WORK REQUEST – Reproduce the entries shown below only from the line with "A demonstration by" down to the line with "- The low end", keeping both end lines and copying each one exactly.

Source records

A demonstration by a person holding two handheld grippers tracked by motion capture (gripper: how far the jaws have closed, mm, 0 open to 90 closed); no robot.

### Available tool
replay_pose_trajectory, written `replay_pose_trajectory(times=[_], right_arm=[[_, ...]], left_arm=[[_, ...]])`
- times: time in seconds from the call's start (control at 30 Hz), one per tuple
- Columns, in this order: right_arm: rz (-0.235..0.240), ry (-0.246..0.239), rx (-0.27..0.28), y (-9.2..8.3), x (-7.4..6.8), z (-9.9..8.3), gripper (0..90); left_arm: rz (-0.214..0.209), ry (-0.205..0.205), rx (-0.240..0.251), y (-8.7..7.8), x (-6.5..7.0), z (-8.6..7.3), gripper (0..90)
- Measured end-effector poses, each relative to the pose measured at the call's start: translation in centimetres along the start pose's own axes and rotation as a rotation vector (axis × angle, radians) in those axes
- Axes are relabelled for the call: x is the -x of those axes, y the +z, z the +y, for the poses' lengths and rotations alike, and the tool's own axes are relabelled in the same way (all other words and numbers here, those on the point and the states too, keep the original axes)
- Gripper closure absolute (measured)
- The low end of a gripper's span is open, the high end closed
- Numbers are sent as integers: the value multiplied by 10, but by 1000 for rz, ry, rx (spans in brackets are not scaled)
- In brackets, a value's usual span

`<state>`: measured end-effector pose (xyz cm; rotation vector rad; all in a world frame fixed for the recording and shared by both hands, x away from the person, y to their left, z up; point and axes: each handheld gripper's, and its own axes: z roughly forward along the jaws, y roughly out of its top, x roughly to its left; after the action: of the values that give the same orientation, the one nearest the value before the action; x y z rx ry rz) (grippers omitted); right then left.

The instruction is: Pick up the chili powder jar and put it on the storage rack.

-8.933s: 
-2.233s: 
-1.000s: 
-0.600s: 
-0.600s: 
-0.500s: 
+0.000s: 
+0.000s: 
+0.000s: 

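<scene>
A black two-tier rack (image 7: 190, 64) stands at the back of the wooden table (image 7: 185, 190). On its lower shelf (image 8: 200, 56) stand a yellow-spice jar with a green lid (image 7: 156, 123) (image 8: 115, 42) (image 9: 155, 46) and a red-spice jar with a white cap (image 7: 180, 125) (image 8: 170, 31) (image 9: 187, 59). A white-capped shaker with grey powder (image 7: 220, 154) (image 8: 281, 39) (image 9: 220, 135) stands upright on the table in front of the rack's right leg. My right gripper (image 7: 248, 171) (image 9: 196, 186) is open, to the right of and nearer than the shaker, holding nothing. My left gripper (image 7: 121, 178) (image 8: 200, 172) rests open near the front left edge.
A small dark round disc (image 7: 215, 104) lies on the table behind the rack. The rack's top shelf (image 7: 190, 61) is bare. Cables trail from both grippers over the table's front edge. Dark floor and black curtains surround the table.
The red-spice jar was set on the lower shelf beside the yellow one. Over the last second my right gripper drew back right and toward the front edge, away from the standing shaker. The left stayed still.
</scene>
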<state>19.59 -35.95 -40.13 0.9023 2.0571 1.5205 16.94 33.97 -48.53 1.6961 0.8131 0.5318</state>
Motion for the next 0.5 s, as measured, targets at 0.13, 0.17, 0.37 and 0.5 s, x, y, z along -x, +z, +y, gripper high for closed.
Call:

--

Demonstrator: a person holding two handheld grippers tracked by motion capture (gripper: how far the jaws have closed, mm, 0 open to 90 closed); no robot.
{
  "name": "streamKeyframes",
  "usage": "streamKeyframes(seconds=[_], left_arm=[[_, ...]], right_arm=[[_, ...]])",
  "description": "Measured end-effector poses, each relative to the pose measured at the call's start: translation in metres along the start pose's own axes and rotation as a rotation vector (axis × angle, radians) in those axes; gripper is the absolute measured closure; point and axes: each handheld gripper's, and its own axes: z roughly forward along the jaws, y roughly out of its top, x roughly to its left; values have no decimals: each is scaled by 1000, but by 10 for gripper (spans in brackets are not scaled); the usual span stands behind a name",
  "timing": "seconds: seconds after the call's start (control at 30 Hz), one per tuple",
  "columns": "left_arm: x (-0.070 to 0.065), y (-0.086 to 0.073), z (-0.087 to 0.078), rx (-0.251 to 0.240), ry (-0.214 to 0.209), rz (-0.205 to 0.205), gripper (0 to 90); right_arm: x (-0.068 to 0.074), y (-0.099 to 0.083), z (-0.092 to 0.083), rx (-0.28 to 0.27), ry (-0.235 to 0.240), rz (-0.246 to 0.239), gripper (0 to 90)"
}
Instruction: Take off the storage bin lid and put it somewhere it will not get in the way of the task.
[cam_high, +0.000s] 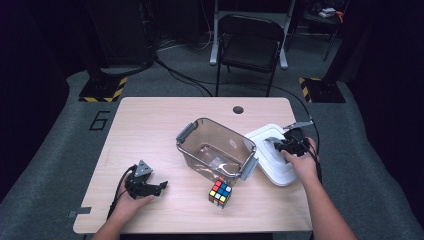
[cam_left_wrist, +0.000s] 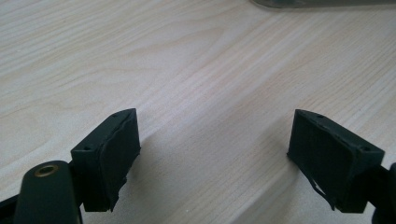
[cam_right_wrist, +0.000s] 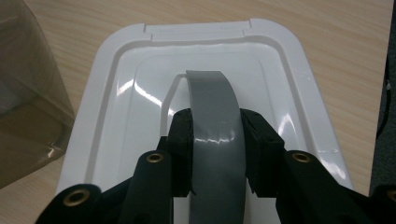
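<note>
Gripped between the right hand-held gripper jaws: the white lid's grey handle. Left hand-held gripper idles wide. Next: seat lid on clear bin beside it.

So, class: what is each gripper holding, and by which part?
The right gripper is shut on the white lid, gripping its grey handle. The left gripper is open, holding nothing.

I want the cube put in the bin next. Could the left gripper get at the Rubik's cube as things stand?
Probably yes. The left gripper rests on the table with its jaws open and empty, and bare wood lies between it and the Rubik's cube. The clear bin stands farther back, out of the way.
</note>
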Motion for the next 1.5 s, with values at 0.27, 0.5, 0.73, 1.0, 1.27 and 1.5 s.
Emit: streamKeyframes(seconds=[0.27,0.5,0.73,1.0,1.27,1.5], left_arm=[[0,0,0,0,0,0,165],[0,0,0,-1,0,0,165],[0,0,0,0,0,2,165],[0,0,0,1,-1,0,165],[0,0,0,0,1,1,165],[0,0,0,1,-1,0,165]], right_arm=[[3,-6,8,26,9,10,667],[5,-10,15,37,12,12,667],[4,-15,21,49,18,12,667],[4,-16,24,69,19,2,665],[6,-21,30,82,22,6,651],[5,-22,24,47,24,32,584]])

EXERCISE ANSWER –
A demonstration by a person holding two handheld grippers tracked by motion capture (gripper: how far the jaws have closed, mm, 0 open to 90 closed); no robot.

### Available tool
replay_pose_trajectory, written `replay_pose_trajectory(times=[_], right_arm=[[_, ...]], left_arm=[[_, ...]])`
- times: time in seconds from the call's start (control at 30 Hz), one per tuple
- Columns, in this order: right_arm: rz (-0.235..0.240), ry (-0.246..0.239), rx (-0.27..0.28), y (-9.2..8.3), x (-7.4..6.8), z (-9.9..8.3), gripper (0..90); left_arm: rz (-0.214..0.209), ry (-0.205..0.205), rx (-0.240..0.251), y (-8.7..7.8), x (-6.5..7.0), z (-8.6..7.3), gripper (0..90)
- Measured end-effector poses, each relative to the pose measured at the call's start: translation in centimetres along the start pose's own axes and rotation as a rotation vector (axis × angle, radians) in those axes
- Axes are relabelled for the call: x is the -x of those axes, y the +z, z the +y, for the poses' lengths and rotations alike, and the tool's own axes are relabelled in the same way (all other words and numbers here, those on the point and the states too, keep the original axes)
- Gripper closure absolute (measured)
- The low end of a gripper's span is open, the high end closed

This answer has been given in full.